← Back to context

Comment by meindnoch

9 hours ago

1. Create a point cloud from a scene (either via lidar, or via photogrammetry from multiple images)

2. Replace each point of the point cloud with a fuzzy ellipsoid, that has a bunch of parameters for its position + size + orientation + view-dependent color (via spherical harmonics up to some low order)

3. If you render these ellipsoids using a differentiable renderer, then you can subtract the resulting image from the ground truth (i.e. your original photos), and calculate the partial derivatives of the error with respect to each of the millions of ellipsoid parameters that you fed into the renderer.

4. Now you can run gradient descent using the differentiable renderer, which makes your fuzzy ellipsoids converge to something closely reproducing the ground truth images (from multiple angles).

5. Since the ellipsoids started at the 3D point cloud's positions, the 3D structure of the scene will likely be preserved during gradient descent, thus the resulting scene will support novel camera angles with plausible-looking results.

You... you must have been quite some 5 year old.

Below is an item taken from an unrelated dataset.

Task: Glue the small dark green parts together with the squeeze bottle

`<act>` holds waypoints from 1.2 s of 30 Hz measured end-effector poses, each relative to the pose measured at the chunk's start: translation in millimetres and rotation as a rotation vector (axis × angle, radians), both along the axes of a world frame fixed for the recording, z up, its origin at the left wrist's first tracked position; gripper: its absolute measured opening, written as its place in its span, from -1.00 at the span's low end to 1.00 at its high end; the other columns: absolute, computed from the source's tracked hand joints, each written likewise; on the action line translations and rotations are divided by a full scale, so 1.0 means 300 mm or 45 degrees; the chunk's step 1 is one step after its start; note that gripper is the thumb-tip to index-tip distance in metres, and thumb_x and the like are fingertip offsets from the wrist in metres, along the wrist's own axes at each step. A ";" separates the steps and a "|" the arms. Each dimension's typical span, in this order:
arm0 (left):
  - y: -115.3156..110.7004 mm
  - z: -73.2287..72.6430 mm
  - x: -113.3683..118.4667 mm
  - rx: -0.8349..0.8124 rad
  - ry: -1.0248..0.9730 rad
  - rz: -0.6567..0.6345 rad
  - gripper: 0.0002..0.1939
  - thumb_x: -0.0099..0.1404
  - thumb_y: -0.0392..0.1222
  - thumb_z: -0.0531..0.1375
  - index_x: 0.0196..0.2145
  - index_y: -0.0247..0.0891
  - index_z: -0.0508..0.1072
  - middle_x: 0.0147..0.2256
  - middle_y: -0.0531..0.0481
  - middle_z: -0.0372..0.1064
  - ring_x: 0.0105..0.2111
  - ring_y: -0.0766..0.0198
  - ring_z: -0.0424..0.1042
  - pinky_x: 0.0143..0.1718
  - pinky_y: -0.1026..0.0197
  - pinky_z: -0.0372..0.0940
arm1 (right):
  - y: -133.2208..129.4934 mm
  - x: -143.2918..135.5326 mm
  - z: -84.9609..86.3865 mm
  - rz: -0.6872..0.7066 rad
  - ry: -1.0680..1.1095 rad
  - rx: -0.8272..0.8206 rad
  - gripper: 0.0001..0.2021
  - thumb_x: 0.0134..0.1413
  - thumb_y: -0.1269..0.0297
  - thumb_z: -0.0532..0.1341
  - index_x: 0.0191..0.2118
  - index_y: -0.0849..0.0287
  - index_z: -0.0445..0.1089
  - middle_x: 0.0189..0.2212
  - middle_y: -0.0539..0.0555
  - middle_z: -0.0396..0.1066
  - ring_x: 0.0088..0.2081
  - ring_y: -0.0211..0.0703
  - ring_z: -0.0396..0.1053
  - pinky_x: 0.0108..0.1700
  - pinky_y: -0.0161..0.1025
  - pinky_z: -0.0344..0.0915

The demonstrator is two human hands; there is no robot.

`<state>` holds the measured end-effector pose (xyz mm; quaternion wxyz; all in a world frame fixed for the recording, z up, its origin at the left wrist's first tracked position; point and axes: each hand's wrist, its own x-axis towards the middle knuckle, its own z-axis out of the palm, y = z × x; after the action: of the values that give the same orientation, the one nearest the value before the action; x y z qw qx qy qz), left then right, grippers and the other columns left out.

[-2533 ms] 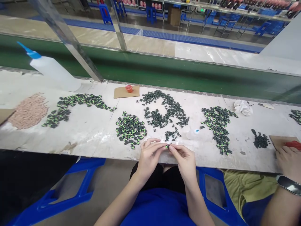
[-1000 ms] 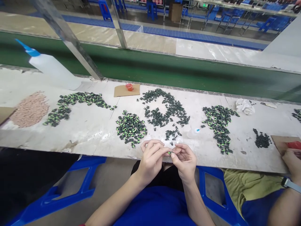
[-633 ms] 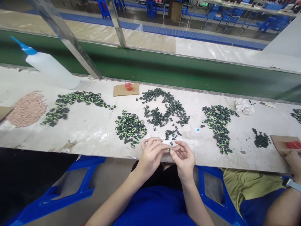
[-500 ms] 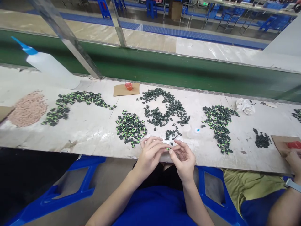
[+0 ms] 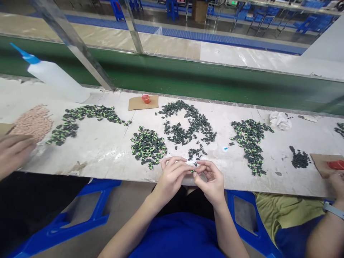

  • ELI5 has meant friendly simplified explanations (not responses aimed at literal five-year-olds) since forever, at least on the subreddit where the concept originated.

    Now, perhaps referring to differentiability isn't layperson-accessible, but this is HN after all. I found it to be the perfect degree of simplification personally.

  • Lol. Def not for 5 year olds but it's about exactly what I needed

    How about this:

    Take a lot of pictures of a scene from different angles, do some crazy math, and then you can later pretend to zoom and pan the camera around however you want

  • Some things would be literally impossible to properly explain to a 5 year old.

    • If one actually tried to explain to a five year old, they can use things like analogy, simile, metaphor, and other forms of rhetoric. This was just a straight-up technical explanation.

Thanks.

How hard is it to handle cases where the starting positions of ellipsoids in 3D is not correct (being too off). How common is such a scenario with the state of the art? E.g., if having only a stereoscopic image pair, the correspondences are often not accurate.

Thanks.